Getting children to eat healthy and balanced meals is a challenge that all MerriMamas face. Laney Schwartz, fellow mom, friend and founder of Life is But a Dish inspires us to try new things and not give in to the plain pasta and chicken nugget dinners children often prefer.
Laney and I sat down to talk tips and tricks. Here are a few quick ones you can easily add in to your routine immediately.
1) Be patient. Exposing your kids to different foods, and teaching them to eat takes time and effort. It just does.
2) Make food interesting. This can mean a lot of things. You don’t have to go all crazy and turn your child’s dinner plate into a scene from Frozen. But do think twice before you throw a bunch of the same colored mush on a plate and expect them to eat it just because you said so.

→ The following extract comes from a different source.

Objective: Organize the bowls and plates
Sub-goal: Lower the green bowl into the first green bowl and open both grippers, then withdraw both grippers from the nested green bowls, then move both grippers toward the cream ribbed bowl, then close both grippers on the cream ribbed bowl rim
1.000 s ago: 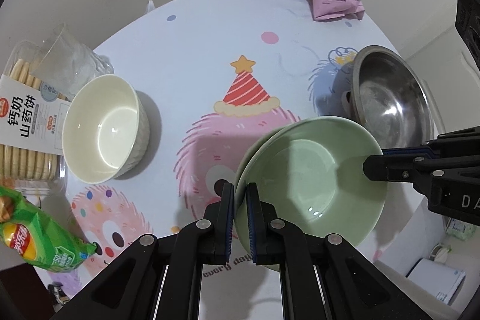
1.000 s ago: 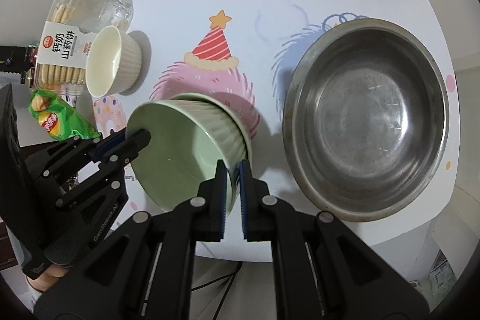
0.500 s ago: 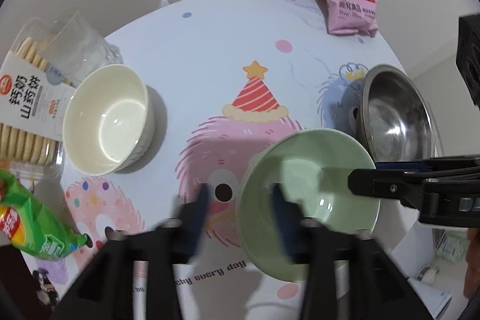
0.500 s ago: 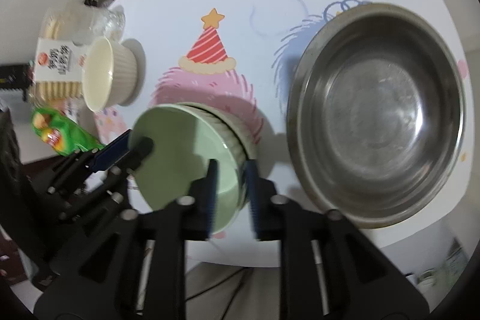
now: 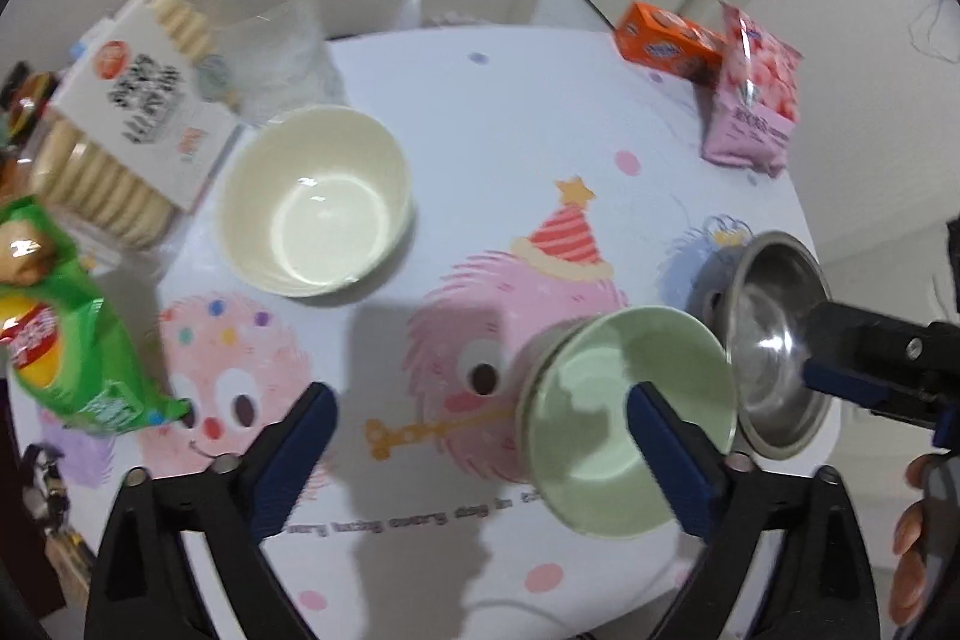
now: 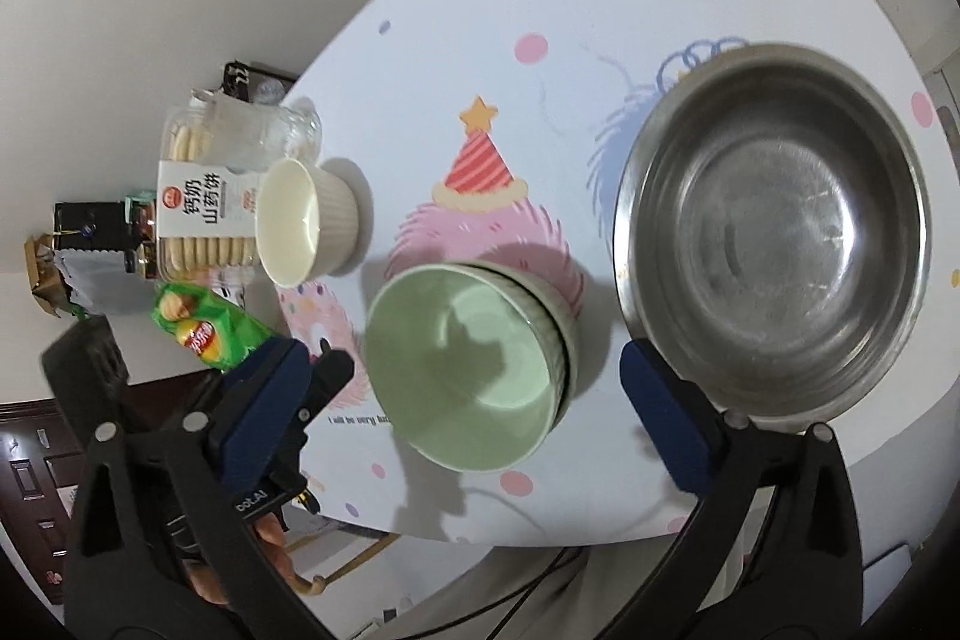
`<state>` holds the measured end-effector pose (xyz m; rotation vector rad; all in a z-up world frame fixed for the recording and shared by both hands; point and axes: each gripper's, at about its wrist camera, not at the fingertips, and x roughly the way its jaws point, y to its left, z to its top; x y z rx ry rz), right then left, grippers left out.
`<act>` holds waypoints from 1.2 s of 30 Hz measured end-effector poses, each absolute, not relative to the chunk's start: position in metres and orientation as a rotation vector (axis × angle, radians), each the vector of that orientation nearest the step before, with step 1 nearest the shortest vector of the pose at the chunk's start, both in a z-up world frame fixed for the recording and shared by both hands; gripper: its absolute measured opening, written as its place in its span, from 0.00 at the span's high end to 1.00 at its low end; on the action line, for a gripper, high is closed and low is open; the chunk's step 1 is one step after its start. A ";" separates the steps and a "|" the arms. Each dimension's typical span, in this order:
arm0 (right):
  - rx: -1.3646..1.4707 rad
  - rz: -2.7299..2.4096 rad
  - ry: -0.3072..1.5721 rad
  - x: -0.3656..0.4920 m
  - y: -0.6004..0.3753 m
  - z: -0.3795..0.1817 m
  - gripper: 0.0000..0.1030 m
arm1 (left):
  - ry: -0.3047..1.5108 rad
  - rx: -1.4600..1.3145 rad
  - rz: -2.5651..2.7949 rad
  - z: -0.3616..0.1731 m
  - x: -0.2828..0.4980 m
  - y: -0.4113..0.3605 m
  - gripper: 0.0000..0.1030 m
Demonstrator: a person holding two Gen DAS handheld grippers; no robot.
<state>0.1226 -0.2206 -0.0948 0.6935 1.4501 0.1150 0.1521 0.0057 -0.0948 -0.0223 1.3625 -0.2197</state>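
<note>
Two pale green bowls (image 5: pixel 624 418) sit nested on the round printed table, also in the right wrist view (image 6: pixel 468 364). A cream ribbed bowl (image 5: pixel 318 202) stands to their left, seen too in the right wrist view (image 6: pixel 300 220). A large steel bowl (image 6: pixel 774 232) stands to their right, at the edge in the left wrist view (image 5: pixel 774 340). My left gripper (image 5: pixel 480 436) is open and empty, above and back from the green bowls. My right gripper (image 6: pixel 468 400) is open and empty, its fingers wide either side of the green bowls.
A biscuit box (image 5: pixel 120 124) and a clear glass mug (image 5: pixel 270 46) stand at the table's left. A green snack bag (image 5: pixel 66 328) lies near the left edge. An orange box (image 5: pixel 666 40) and a pink snack bag (image 5: pixel 756 94) lie at the far side.
Both grippers were shut on the rim of the green bowl. Both have opened wide, let it go and pulled back; the bowl now rests nested in the other green bowl.
</note>
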 end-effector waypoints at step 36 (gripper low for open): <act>0.383 0.248 1.629 0.249 -0.088 -0.137 0.00 | 1.336 -0.259 0.138 -0.116 0.218 0.123 0.00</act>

Like adults, kids eat with their eyes first. Make their food colorful, use different shapes, and use variety. Here is a great example of how to do this for lunch.
This lunch box is called the Planetbox, which I absolutely adore. You think it takes longer to pack than a regular sack lunch? Wrong. It’s actually much faster, eliminates all those pesky containers, and in my opinion is much more appealing. All the food is right there in front of them making it easier for them to enjoy!
3) Create healthy choices. Yes, it’s tempting and easy to give your kids goldfish, fruit snacks, or pirates booty for their snack everyday. But why not use snack time to experiment and get in some extra healthy nutrients. Create choices. I’m big on offering choices, but I try to be smart about it. If you offer them carrots or cookies, obviously you know the answer. Give them choices you are happy with either way. Or better yet set up a snack plate for them with a mix of healthy and sweet like I do after school. My girls dig in without thinking twice about other cracker/cookie options. A huge plus with this tip is that by introducing some veggies during snack time, I’m not so worried about it during dinner.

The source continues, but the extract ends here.